§ Assignment
Copy exactly, from the beginning of the material below, every line up to and including the one holding "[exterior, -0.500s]", with the pictures left out.
◇ ◇ ◇ ◇
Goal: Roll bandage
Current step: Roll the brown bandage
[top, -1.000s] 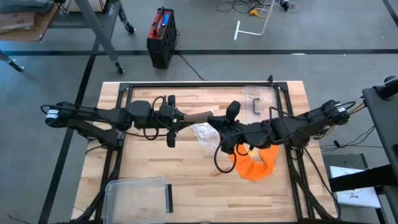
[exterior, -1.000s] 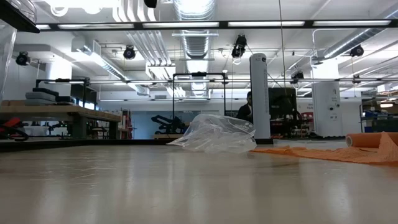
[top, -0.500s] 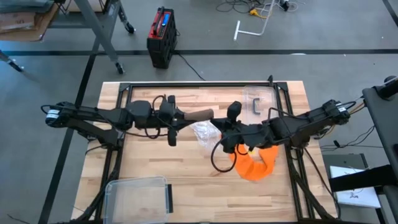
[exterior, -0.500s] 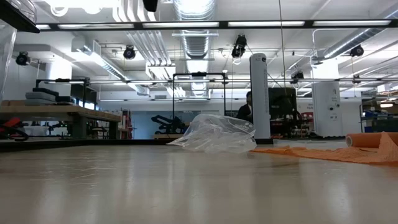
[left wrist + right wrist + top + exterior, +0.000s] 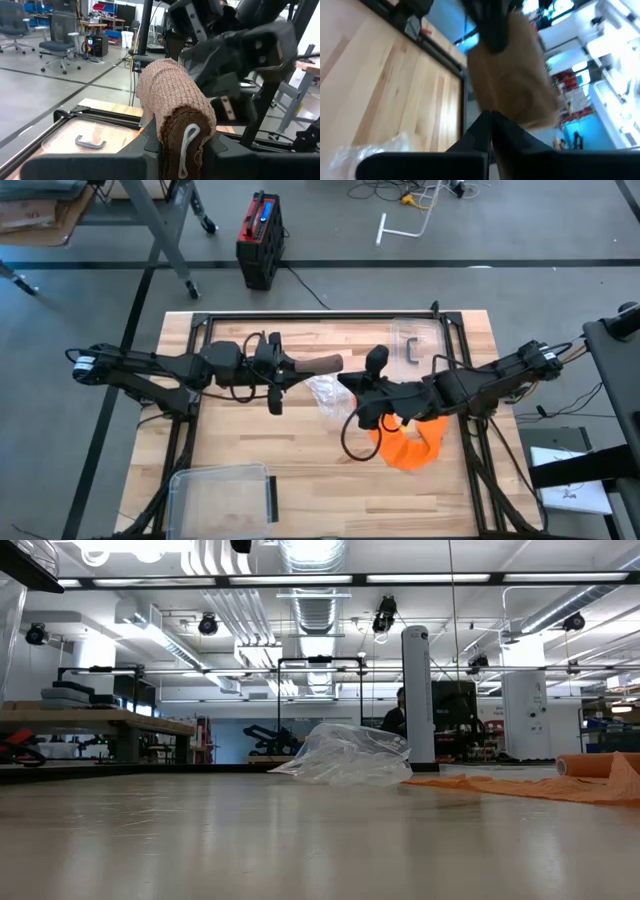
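We've got the brown bandage roll (image 5: 318, 364) hanging in the air over the middle of the wooden table (image 5: 240, 425), clamped at one end in the left gripper (image 5: 292, 367), and in the left wrist view its rolled end with a white clip faces us (image 5: 184, 134). The right gripper (image 5: 347, 380) sits right at the roll's free end with its fingers pinched together, though we can't tell if they've caught any fabric. Below it are a crumpled clear plastic bag (image 5: 328, 395) and an orange cloth (image 5: 412, 442), with a clear lidded box (image 5: 222, 492) at the near left corner.

The rolled brown fabric bandage (image 5: 316, 365) hangs above the wooden slatted table (image 5: 240, 435) between both arms. A crumpled clear plastic bag (image 5: 328, 393) lies below it, left of the orange cloth (image 5: 410, 443). The lidded clear plastic box (image 5: 222, 493) sits at the near left corner.
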Robot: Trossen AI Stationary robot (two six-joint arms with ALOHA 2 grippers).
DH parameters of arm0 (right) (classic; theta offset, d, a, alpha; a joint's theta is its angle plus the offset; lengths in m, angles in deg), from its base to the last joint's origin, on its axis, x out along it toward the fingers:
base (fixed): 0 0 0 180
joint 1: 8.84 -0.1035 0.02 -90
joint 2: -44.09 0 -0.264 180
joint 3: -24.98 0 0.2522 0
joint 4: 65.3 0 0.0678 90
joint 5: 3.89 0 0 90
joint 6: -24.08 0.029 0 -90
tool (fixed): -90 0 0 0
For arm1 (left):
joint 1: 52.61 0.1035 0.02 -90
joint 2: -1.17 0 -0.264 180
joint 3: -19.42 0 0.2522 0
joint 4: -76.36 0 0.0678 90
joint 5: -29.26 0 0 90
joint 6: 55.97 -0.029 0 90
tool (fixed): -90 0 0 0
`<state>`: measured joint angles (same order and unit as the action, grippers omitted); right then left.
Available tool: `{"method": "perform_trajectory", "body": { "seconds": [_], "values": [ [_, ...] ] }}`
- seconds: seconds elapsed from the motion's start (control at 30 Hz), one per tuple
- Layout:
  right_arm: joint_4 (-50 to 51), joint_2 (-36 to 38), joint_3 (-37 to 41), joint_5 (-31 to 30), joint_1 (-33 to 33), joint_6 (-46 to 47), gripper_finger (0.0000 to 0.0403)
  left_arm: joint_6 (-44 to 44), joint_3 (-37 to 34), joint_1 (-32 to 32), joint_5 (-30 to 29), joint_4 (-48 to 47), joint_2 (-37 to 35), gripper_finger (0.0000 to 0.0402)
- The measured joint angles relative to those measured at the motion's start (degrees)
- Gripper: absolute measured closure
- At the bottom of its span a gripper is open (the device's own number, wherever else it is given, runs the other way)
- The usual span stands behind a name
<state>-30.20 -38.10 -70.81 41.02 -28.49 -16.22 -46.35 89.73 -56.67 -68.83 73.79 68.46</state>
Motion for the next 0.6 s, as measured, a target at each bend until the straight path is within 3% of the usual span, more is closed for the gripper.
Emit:
{"method": "perform_trajectory", "body": {
  "seconds": [0.33, 0.6],
  "values": [
    [-6.6, 1.0, 0.0, 0.8, -1.8, -0.9, 0.0311, -1.6, 0.0, 0.0, -0.2, -0.6, 0.0, 0.0353],
    [-7.0, 1.9, 3.0, 4.6, -2.1, 4.4, 0.0311, -3.1, 0.0, 0.0, 1.5, -0.7, 0.0, 0.0353]
  ]
}}
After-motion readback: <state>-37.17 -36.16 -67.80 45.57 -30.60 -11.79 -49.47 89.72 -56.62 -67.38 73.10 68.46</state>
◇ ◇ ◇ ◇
§ Answer for the task
Goal: Roll bandage
Current step: Roll the brown bandage
[top, -1.000s] 
[exterior, -1.000s] 
[top, -0.500s] 
[exterior, -0.500s] 

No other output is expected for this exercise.